異世界マイホーム第一巻

宮本ヒロ

プロローグ

 軒沢学(のきざわまなぶ)はマイホーム持ちだ。

 妻帯者でもなく、結婚の予定もなく、年の頃もまだ二十代。だというのに。

 「……人生、何があるかわからんもんだな」

 幼いころに両親が他界し、親代わりとなって育ててくれた祖父も先日亡くなった。そして学は、祖父が遺してくれた家を相続した。

 それ自体はよくある話に思えるかもしれない。

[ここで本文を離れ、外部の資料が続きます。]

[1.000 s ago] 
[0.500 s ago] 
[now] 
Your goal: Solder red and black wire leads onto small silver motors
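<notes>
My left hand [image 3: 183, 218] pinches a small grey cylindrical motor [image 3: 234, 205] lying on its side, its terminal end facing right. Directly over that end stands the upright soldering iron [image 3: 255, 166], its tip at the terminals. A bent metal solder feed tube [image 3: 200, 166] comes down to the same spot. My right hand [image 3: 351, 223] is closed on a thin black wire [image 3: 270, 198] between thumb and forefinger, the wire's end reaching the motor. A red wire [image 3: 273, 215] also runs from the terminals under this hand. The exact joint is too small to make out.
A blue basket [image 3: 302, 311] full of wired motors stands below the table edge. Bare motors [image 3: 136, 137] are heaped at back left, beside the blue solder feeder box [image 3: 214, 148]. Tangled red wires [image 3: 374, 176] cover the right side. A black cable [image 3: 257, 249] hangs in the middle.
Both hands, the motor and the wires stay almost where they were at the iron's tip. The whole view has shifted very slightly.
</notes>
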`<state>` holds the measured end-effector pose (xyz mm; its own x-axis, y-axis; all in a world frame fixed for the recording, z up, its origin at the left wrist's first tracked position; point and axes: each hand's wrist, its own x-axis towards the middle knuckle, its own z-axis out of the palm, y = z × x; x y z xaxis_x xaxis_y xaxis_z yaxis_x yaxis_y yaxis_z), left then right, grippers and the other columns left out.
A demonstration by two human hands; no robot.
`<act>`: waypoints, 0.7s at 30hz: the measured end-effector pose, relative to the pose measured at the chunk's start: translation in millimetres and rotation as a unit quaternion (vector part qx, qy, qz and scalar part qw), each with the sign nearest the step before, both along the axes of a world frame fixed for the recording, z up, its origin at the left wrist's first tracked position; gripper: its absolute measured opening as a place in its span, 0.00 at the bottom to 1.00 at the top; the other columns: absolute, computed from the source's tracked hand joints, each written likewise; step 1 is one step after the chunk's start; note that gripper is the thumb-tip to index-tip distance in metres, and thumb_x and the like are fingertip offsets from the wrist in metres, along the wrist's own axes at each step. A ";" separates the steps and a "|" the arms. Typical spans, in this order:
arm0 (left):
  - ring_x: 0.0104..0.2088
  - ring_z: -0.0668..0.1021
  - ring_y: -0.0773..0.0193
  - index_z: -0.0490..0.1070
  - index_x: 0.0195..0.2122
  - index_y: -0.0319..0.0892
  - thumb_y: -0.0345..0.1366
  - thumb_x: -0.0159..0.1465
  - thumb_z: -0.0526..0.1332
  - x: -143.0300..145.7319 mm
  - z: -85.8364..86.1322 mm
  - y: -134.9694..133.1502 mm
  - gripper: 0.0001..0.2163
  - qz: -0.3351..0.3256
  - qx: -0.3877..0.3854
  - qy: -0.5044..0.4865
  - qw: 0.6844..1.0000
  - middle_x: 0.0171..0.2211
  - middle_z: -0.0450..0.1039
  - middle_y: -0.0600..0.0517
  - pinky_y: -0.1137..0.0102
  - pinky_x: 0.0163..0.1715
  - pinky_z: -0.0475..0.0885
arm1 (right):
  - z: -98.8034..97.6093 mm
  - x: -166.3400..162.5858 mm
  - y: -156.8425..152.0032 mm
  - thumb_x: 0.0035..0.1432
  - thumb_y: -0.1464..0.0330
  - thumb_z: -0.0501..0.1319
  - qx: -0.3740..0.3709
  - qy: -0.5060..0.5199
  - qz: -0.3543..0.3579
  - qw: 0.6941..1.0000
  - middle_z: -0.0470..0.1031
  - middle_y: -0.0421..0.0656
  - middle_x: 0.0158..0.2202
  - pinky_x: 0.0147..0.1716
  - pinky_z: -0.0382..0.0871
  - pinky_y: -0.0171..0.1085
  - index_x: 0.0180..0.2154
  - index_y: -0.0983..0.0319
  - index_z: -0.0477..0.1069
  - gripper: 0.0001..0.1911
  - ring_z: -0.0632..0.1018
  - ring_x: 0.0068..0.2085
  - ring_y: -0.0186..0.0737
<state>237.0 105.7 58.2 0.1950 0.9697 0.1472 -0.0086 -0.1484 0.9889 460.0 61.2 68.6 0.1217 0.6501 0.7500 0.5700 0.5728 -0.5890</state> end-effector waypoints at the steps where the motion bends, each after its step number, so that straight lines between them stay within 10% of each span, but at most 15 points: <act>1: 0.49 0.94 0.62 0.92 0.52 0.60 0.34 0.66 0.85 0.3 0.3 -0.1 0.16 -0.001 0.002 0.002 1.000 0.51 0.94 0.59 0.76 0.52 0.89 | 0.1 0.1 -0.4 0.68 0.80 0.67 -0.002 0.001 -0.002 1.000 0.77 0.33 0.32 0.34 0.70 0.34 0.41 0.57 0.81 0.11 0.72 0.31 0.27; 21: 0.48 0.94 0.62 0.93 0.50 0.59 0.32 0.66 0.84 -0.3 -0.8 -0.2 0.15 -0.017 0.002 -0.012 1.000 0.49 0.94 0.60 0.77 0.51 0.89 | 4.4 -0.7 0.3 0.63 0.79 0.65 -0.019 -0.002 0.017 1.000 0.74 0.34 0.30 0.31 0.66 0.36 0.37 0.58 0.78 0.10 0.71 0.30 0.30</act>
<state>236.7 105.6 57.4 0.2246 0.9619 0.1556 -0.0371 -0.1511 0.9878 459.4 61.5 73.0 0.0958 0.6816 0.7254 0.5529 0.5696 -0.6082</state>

だが、一点だけ奇妙な点がある。

 「“祖父の家”って聞いて、和風の古民家とか思うじゃん? ねぇよ、こんなの」

 その家は、祖父から譲り受けたとは到底思えないほどの最新鋭住宅だった。

 太陽光発電は同じ規模の一軒家が24時間稼働できるほどの発電量があり、夜間も大容量蓄電池でしっかり補える。浄水機能に非常用設備、そして広い庭には菜園までついていて、ちょっと頑張れば自給自足が可能なほどだ。

 「いやもう、サバイバル番組とかでこの家出てきたらチート扱いだよな……」

 祖父が生前どれほどこの家に入れ込んでいたのか、あるいはそれ以上の“なにか”があるのか。

 とにもかくにも、学は今、この家で一人暮らしをしている。感謝しつつ、便利な設備をフル活用しながら。